Dataset records –
=== Section Start ===
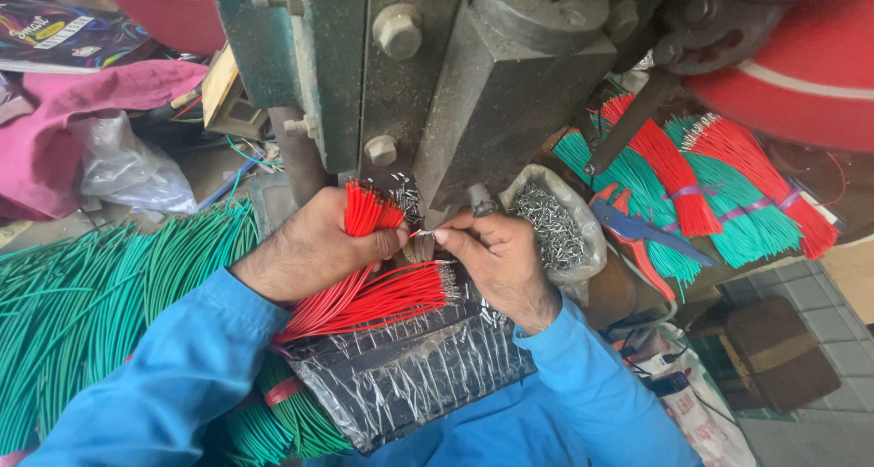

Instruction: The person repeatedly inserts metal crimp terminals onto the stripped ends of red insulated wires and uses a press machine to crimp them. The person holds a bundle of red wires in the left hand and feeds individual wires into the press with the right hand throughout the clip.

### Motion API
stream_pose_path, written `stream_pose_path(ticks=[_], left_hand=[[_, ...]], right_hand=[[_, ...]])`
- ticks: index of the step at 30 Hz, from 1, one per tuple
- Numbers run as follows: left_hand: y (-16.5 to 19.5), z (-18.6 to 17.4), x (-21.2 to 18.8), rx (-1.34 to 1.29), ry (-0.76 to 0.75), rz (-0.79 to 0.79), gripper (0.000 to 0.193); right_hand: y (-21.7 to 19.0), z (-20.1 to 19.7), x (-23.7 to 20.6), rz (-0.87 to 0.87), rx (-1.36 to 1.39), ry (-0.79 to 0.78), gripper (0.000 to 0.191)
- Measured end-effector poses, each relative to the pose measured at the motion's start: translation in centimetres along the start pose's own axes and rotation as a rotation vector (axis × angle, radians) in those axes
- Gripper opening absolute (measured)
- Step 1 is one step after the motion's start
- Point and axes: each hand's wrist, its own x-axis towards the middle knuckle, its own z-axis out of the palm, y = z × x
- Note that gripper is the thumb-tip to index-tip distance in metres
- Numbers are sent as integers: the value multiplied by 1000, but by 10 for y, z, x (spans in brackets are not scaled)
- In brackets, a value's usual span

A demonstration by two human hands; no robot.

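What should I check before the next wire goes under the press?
1. Left hand grips the red wires: ok.
2. Right hand pinches one wire tip at the press base: ok.
3. Fingers away from the pressing point: not ok, they sit right beside it.
4. Small metal parts in the bag at the right hand: ok, plenty.
5. Finished wires rest on the plastic-wrapped pad: ok.
6. Tip seated straight under the tool: cannot tell, hidden by the fingers.
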Motion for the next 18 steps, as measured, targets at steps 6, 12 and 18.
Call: stream_pose_path(ticks=[6, 12, 18], left_hand=[[1, 4, 4, 24, 7, 10, 17], [4, 11, 10, 21, 7, 27, 15], [8, 16, 11, 85, 18, -43, 17]], right_hand=[[2, -3, 1, -24, 26, 3, 13], [9, -10, 4, 9, 61, -5, 12], [8, -16, 1, 28, -40, -7, 9]])
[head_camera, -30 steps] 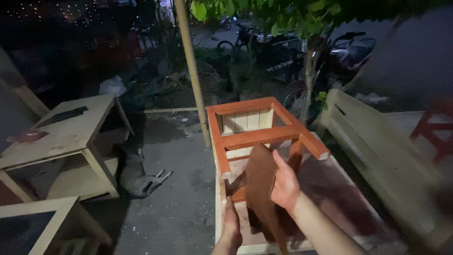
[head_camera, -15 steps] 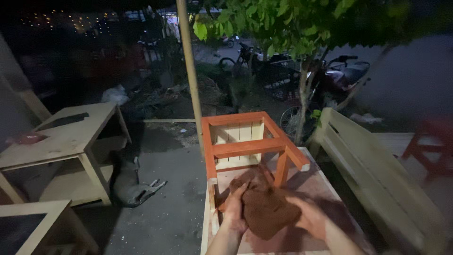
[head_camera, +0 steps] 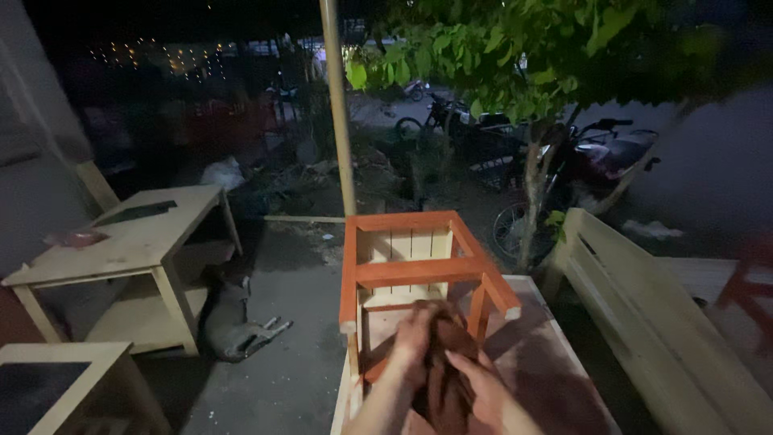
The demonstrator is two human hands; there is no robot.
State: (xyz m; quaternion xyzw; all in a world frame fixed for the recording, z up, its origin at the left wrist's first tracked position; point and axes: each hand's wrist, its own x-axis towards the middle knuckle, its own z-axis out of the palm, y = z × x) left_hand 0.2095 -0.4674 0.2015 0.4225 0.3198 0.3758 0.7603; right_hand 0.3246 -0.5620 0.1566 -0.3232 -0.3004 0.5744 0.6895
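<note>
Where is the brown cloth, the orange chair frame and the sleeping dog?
brown cloth (head_camera: 445,379), head view, middle of the bunched fabric.
orange chair frame (head_camera: 419,271), head view, front crossbar.
dog (head_camera: 228,322), head view, its body.

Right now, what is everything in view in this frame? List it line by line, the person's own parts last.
wooden frame: one, orange rails with pale slats, on the work surface ahead of the hands
work surface: one, reddish-brown, under the frame
cloth: one, dark brown, bunched between both hands
pale tables: two, unpainted wood, left side
dog: one, grey, lying on the ground by the table
bench: one, pale wood, right
pole: one, upright, behind the frame
tree: one, green leaves, upper right
motorbikes: at least two, dark, behind the tree
left hand: grip on the cloth
right hand: grip on the cloth
</note>
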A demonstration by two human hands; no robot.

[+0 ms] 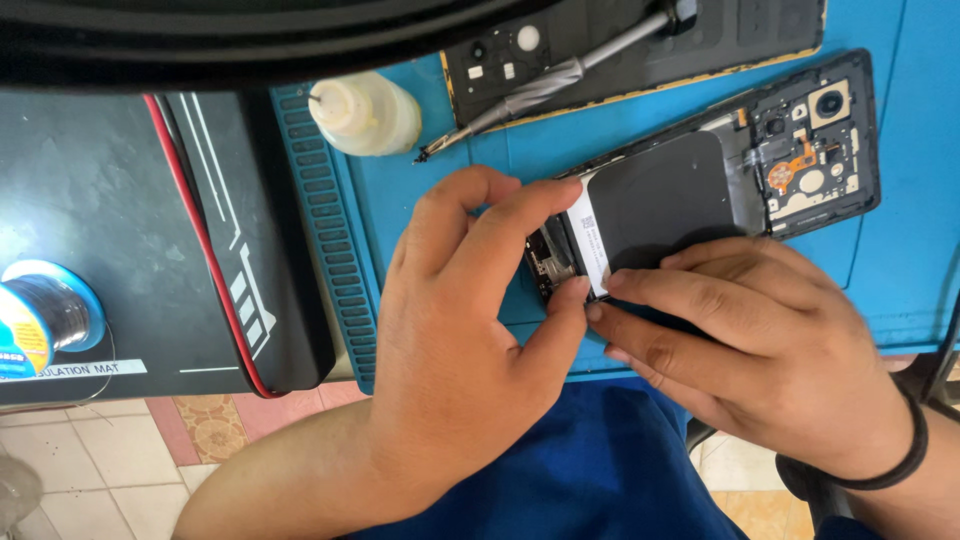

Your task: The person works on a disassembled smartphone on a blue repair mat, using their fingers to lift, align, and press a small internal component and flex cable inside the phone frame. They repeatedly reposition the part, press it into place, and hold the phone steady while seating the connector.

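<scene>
An opened black smartphone lies diagonally on a blue work mat, its battery and circuit board exposed. My left hand pinches the phone's lower end between thumb and fingers, at the white strip by the battery. My right hand, with a black band on the wrist, rests fingers on the phone's lower edge and touches the left thumb. The phone's bottom corner is hidden under both hands.
The phone's removed back cover lies at the top with a screwdriver across it. A small white squeeze bottle stands left of it. A black mat and a solder spool sit at left.
</scene>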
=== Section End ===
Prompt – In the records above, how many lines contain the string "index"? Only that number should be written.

Answer section – 2